# 1st Annual Georgia-Lina Traditional Championship



## aiken

Aiken Archery & Stone Point Archery welcome all Georgia- South Carolina Traditional Shooters to our 1st Annual Georgia - Lina Championship Shoot.

  Stone Point, builder of fine Long Bows and Aiken Archery 3D Course want to see who's the best between our Neighboring States.

  This TRADITIONAL ONLY competition will be held in Trenton, SC at Aiken Archery Club.  It will consist of a 30 target Qualifying shoot where the top 15 shooters from each state will come back to shoot in a Final, for the Grand Prize, Title and BRAGGING RIGHTS!

  The Qualifying shoot will be spread over 2 weekends in March so that more may have a chance to participate.  After the 2 qualifying weekends, score cards will be checked and the top scoring shooters notified for the Final on April 20.


  The Championship Final on April 20 will have a shotgun start at 9:00am with lunch and awards after.

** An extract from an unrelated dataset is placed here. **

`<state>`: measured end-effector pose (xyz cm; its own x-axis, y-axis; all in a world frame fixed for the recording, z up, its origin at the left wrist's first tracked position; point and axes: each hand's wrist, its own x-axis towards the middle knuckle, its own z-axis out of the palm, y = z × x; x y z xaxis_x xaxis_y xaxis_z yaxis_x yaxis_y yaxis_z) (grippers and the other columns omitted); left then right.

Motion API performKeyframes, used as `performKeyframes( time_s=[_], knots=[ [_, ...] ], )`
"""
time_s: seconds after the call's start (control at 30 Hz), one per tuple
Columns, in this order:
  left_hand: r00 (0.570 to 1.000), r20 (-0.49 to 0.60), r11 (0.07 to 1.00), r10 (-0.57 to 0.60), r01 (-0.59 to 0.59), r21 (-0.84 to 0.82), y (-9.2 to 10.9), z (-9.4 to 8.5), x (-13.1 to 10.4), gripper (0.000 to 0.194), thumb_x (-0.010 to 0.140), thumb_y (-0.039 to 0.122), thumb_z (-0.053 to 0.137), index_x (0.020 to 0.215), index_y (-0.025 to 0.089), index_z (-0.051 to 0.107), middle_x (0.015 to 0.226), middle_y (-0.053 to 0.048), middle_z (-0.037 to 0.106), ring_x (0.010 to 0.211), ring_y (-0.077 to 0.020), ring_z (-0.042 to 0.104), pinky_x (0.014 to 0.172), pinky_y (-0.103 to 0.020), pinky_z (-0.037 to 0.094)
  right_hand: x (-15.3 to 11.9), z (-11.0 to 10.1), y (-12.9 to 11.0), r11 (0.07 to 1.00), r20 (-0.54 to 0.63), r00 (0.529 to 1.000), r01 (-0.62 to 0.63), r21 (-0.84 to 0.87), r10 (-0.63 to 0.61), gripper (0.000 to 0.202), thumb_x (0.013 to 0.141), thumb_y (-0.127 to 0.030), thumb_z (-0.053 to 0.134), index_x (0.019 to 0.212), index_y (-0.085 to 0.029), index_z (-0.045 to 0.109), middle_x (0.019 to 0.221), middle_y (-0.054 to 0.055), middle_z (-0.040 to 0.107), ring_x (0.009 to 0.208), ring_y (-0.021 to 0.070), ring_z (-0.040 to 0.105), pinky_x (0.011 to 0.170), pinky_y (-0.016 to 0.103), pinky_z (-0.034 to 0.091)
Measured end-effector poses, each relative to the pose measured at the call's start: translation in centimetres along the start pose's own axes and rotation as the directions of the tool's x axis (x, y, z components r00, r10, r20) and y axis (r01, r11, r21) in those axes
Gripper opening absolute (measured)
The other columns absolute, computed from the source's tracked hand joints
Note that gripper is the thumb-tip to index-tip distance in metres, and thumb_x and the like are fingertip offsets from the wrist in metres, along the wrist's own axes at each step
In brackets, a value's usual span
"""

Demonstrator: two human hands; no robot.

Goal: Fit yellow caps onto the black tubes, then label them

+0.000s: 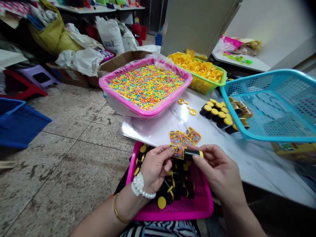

Qualifying Dates---- March 9&10 and March 23 &24
                                    casual registration $ 15 entry
Championship   ----- April 20,  9am shotgun start $15 entry

Proof of residence needed

Any Long Bow, Recurve, Self Bow allowed as long as 
Bare bow, off the shelf, traditional bow

Restrictions-- no sights,  no mechanical releases, no stabilizers, no elevated rests, no clickers, must shoot off shelf

Primitive camping available close by 

Contacts--   Aiken Archery Club, Darrin 803-334- 9677
 www. aikenarcheryclub.webs.com  or facebook Aiken Archery

            Stone Point Archery, Jerry Garvin 803-640-8701
www.stonepointarchery.com or facebook Stone Point Archery

We hope to build a Traditional Event to be looked forward to for years to come and keep this sport growing


----------



## aiken

Already had 8 Trad shooters come out Sat. to practice up


----------



## aiken

If anyone is traveling a good distance to our shoot and wants to bring a camper, we have a nice but primitive area to camp at real close to course


----------



## Dennis

I like the idea!


----------



## aiken

*AAC  Trad Tournaments 2nd place prize*

This bow rack will be a 2nd place prize for the GA-SC Tournament coming up.  Its arrow shafts are hickory with walnut fletchings and points.  1st place prize is also a Trad Bow and Arrow Rack, It's being built and will have pics as soon asap.  Very nice quality prizes


----------



## aiken

Not to mention the title of best traditional shooter in 2 states


----------



## aiken

A young man set his compound down today and used my long bow on half of the course,  talk about a natural, all 8s and 10s and asked if he could use my bow to qualify if he can't buy what he wants in time.  I guess so!


----------



## charlie 2 arrow

ttt


----------



## SELFBOW

How many traditional classes are there?  Recurves, longbows, and selfbows dont normally fit under one class.


----------



## aiken

Hello Buckbacks,  This event is for all Traditional bows combined excluding olympic style metal risers.  At a range of 25yd max we feel all archers will have a good round.  I don't want to upset any one type of shooter but feel this event will grow year after year and maybe we will be breaking classes down as it gets larger.  Sure hope you can come and bring some fellow GA archers, I don't think you'll be disappointed with the course.   thanks   Darrin


----------



## EagleArcher95

Bravo, love the idea!   Getting out the calendar and dusting off my lucky rabbits foot now.  I'll see if I can find a few more Ga. Boys to come with.


----------



## ChrisSpikes

Wish I didn't work weekends...


----------



## Jake Allen

aiken said:


> Hello Buckbacks,  This event is for all Traditional bows combined excluding olympic style metal risers.  At a range of 25yd max we feel all archers will have a good round.  I don't want to upset any one type of shooter but feel this event will grow year after year and maybe we will be breaking classes down as it gets larger.  Sure hope you can come and bring some fellow GA archers, I don't think you'll be disappointed with the course.   thanks   Darrin



How do you describe a "Olympic Style Metal Riser"?
Length, color, shape, elevated rest, plunger, internal weights, stabilizers, sights, other things or a combination of these?


----------



## charlie 2 arrow

wish you could make this one too, Chris. Carolina's got some good shooters in the area ,and we could use a "dont miss Chris" on the Ga. side!


----------



## aiken

Jake Allen said:


> How do you describe a "Olympic Style Metal Riser"?
> Length, color, shape, elevated rest, plunger, internal weights, stabilizers, sights, other things or a combination of these?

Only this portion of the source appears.